4. Was ist eine abhandengekommene Willenserklärung?
a. Wann liegt eine abhandengekommene Willenserklärung vor?
Es kann vorkommen, dass eine Erklärung bereits fixiert ist, aber noch nicht in den Rechtsverkehr gelangen soll.
- Fall 1: A kreuzt auf einem Bestellformular für einen Versandhändler Gegenstände an und trägt seine Adresse ein. Das Formular lässt er auf seinem Schreibtisch liegen, weil er im Fernsehen seine Lieblingsserie sehen will.
- Fall 2: A verfasst in seinem Emailprogramm eine Email an B, in welcher er diesem einen Antrag auf Abschluss eines Vertrages unterbreitet (§ 145 BGB). Daraufhin geht er zum Mittagessen, ohne die Email vorher abzusenden.
Bei solchen Vorratserklärungen ist es bereits fraglich, ob der Verfasser mit Erklärungswillen gehandelt hat und damit überhaupt eine Willenserklärung vorliegt.
- So mag A sich in Fall 1 vorbehalten haben, weitere Artikel zu ergänzen oder Artikel aus seiner Bestellung zu streichen. Rechtsgeschäftlich handeln will er nicht bereits beim Ankreuzen, sondern erst beim Absenden. Füllt er 10 Formulare aus, von denen er 9 zerreist und in einen Mülleimer wirft, scheint es seltsam, 10 Willenserklärungen (von denen 9 nicht wirksam geworden sind) anzunehmen.

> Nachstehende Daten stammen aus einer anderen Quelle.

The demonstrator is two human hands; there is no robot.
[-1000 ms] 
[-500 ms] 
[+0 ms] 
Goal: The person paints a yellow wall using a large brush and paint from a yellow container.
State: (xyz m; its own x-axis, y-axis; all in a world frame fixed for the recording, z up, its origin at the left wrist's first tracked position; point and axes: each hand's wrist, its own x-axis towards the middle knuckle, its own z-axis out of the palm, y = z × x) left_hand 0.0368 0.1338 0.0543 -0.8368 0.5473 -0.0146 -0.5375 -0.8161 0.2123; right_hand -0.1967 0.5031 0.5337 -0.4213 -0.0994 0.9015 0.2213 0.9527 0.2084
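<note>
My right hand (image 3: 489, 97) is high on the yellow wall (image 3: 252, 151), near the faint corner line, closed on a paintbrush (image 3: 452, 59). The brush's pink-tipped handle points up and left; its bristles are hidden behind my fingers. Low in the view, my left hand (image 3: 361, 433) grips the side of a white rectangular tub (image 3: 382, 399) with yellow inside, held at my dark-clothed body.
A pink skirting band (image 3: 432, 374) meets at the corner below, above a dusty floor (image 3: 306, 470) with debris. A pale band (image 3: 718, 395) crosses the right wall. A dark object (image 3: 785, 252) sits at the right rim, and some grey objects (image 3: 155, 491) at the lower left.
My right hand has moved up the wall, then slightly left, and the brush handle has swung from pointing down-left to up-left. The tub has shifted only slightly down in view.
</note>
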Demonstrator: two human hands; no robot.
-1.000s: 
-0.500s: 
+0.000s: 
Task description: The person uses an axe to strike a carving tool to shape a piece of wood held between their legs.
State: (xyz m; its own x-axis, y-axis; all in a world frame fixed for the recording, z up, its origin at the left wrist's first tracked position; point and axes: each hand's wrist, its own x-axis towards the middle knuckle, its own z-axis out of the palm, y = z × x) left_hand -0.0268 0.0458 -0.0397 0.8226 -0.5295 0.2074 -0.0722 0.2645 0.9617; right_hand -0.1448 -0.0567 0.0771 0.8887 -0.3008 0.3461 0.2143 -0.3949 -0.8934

- In Fall 2 kann A es sich noch anders überlegen und den Entwurf löschen oder ganz andere Vertragsbedingungen eintragen. Solange er Änderungen vornimmt, ist fraglich, ob er schon ein Rechtsgeschäft abschließen will. Das dürfte erst bei einer fertigen Fassung (d.h. beim Absenden) der Fall sein.
Wenn Sie den Erklärungswillen bejahen, gelangen Sie zu der Folgefrage, was gelten soll, wenn die Erklärung ohne den Willen des Erklärenden in den Rechtsverkehr und dort zum intendierten Empfänger gelangt.
- Bei Fall 1 kann etwa die Ehefrau, die Putzfrau oder ein Kind den Bestellzettel sehen und ihn in den Briefkasten werfen.
- In Fall 2 mag jemand auf "Absenden" drücken und so die Erklärung an B übermitteln.
Hier liegt für erfahrene Juristen eine Parallele zum Begriff des "Abhandenkommens" aus dem Sachenrecht (§ 935 Abs. 1 S. 1 BGB), der auf den Verlust des Besitzes an einer Sache ohne den Willen des bisherigen unmittelbaren Besitzers abstellt. Man spricht daher von einer abhandengekommenen Willenserklärung, bei der statt des Besitzes an einer Sache die Erklärung den Betroffenen ohne dessen Willen verlassen hat.